*What the task asks*: Could you repeat the whole listing below exactly as it stands?

*Dataset section*:
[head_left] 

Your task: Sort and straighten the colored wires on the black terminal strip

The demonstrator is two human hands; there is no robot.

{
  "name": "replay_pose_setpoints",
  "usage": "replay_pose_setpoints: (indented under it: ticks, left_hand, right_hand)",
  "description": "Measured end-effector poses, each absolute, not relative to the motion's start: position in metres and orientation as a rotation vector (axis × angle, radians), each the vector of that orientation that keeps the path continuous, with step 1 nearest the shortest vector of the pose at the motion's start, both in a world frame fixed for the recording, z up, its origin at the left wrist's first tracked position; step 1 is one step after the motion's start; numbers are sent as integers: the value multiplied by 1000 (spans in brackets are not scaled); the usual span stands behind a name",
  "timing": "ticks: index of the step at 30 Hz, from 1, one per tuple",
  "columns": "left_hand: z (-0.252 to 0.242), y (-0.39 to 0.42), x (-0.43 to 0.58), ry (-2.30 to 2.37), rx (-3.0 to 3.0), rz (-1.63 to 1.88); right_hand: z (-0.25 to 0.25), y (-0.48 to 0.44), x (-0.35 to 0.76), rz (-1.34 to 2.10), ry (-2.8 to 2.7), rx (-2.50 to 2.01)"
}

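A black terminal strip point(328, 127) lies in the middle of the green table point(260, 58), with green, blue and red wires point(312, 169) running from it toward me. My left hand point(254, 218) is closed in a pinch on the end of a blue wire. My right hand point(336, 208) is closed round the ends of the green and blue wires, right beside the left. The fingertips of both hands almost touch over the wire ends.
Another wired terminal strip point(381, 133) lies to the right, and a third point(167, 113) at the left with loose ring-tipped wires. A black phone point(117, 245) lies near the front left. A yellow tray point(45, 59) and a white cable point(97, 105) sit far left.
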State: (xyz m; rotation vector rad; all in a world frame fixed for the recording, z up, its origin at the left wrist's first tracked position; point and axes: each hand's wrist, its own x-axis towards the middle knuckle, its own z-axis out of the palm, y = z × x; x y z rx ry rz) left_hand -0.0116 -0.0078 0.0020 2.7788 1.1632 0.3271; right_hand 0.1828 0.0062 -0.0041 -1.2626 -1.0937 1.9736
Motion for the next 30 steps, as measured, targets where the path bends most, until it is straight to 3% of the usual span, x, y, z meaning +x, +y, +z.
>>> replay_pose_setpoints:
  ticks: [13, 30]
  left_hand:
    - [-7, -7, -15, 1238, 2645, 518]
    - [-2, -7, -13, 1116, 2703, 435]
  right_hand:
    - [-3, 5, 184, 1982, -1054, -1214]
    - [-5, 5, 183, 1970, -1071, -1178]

*Problem solution*:
[head_left] 

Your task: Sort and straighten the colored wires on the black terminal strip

The demonstrator is two human hands; there is no robot.

{
  "name": "replay_pose_setpoints",
  "usage": "replay_pose_setpoints: (indented under it: ticks, left_hand, right_hand)",
  "description": "Measured end-effector poses, each absolute, not relative to the motion's start: position in metres and orientation as a rotation vector (axis × angle, radians), each the vector of that orientation that keeps the path continuous, with step 1 nearest the shortest vector of the pose at the motion's start, both in a world frame fixed for the recording, z up, its origin at the left wrist's first tracked position; step 1 is one step after the motion's start; numbers are sent as integers: the value multiplied by 1000 (spans in brackets are not scaled); the usual span stands behind a name",
  "timing": "ticks: index of the step at 30 Hz, from 1, one per tuple",
  "columns": "left_hand: z (-0.252 to 0.242), y (-0.39 to 0.42), x (-0.43 to 0.58), ry (-2.30 to 2.37), rx (-3.0 to 3.0), rz (-1.63 to 1.88); right_hand: z (-0.25 to 0.25), y (-0.48 to 0.44), x (-0.35 to 0.76), rz (-1.34 to 2.10), ry (-2.8 to 2.7), rx (-2.50 to 2.01)"
}

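A black terminal strip point(328, 127) lies in the middle of the green table point(260, 58), with green, blue and red wires point(312, 169) running from it toward me. My left hand point(254, 218) is closed in a pinch on the end of a blue wire. My right hand point(336, 208) is closed round the ends of the green and blue wires, right beside the left. The fingertips of both hands almost touch over the wire ends.
Another wired terminal strip point(381, 133) lies to the right, and a third point(167, 113) at the left with loose ring-tipped wires. A black phone point(117, 245) lies near the front left. A yellow tray point(45, 59) and a white cable point(97, 105) sit far left.
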State: (xyz m; rotation vector rad; all in a world frame fixed for the recording, z up, its origin at the left wrist's first tracked position; point and axes: each hand's wrist, its own x-axis towards the middle knuckle, its own z-axis out of the palm, y = z × x; x y z rx ry rz) left_hand -0.0116 -0.0078 0.0020 2.7788 1.1632 0.3271; right_hand 0.1828 0.0062 -0.0041 -1.2626 -1.0937 1.9736
Motion for the next 30 steps, as measured, targets where the path bends most, until it is straight to 3% of the usual span, x, y, z meaning +x, +y, +z.
>>> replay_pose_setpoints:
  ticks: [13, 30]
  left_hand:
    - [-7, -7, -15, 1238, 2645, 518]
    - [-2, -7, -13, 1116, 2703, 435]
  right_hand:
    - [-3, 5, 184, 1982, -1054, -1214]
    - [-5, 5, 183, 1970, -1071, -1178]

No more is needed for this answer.